Requirement
Taking only the lines of the data below from the line with "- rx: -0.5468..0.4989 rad" to the line with "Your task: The", ends included, write them out exactly and without pictures.

Given material
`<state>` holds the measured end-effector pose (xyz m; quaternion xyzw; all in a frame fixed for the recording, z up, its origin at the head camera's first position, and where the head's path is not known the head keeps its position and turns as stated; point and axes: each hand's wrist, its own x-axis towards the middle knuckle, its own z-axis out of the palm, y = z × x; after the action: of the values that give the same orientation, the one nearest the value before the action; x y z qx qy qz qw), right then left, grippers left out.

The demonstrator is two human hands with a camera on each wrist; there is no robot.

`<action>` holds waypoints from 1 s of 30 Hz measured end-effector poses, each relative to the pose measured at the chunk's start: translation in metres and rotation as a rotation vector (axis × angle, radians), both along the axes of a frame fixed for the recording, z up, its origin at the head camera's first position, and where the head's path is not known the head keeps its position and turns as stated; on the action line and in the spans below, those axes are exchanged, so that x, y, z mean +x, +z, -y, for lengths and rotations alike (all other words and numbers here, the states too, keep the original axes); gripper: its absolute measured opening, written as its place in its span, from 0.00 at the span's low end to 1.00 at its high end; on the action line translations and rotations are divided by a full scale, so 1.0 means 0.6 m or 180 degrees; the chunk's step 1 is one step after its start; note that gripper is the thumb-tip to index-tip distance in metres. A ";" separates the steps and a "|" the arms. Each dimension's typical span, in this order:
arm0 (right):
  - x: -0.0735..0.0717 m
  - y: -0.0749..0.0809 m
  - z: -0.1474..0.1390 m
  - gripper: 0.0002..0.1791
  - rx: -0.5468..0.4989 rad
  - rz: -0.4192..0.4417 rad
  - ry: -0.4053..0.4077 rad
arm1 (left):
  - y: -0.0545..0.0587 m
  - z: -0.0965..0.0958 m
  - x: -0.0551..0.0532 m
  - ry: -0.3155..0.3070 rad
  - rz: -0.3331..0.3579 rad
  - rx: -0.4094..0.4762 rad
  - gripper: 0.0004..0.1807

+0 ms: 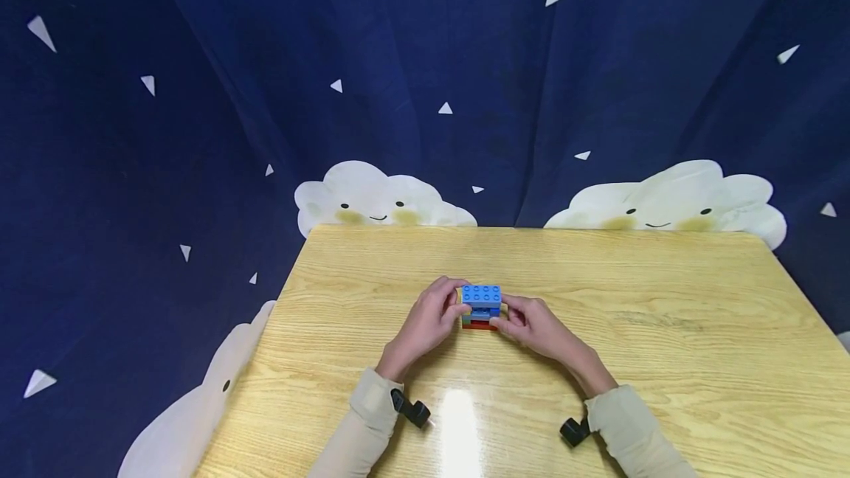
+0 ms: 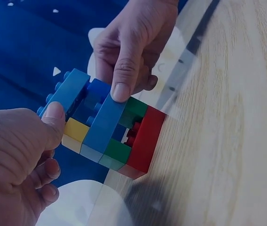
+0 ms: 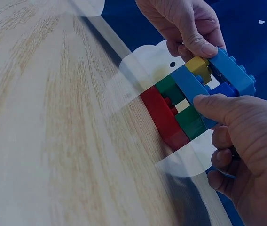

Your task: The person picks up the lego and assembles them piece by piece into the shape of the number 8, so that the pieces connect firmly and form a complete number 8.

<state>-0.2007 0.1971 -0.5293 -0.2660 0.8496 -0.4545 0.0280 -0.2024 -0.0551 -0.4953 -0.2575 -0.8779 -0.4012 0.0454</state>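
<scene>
Between the two hands stands a stack of toy building bricks. At its bottom is a red brick [image 2: 145, 141], right at the tabletop. Two green bricks [image 3: 191, 123] sit on it with a gap between them, under a long light blue brick [image 2: 103, 127]. Above that come a yellow brick [image 3: 197, 69] on the left and a dark blue brick [image 2: 97, 88] on the right. My left hand [image 1: 428, 319] pinches the studded light blue top brick [image 1: 481, 295] at its left end. With thumb and fingers, my right hand [image 1: 541, 327] grips the stack's right side around the middle layers.
The stack is over the middle of a wooden table [image 1: 664, 345]. A dark blue curtain [image 1: 425, 35] with white triangles and clouds hangs behind the table and along its left side. Each wrist carries a small black camera [image 1: 413, 410] on a beige sleeve.
</scene>
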 end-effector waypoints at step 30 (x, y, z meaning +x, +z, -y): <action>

Answer for this exercise
  - rx: -0.5468..0.4989 rad
  - rz: -0.4192..0.4417 rad
  - ry: -0.4053..0.4077 rad
arm1 (left):
  - y: -0.0545..0.0587 m
  - z: -0.0965..0.0958 m
  - x: -0.0551..0.0532 m
  - ry: -0.3155..0.3070 rad
  - rz: -0.3331..0.3579 rad
  - rx: -0.4094..0.4762 rad
  - gripper: 0.0004..0.1807

+0 ms: 
+0 ms: 
+0 ms: 

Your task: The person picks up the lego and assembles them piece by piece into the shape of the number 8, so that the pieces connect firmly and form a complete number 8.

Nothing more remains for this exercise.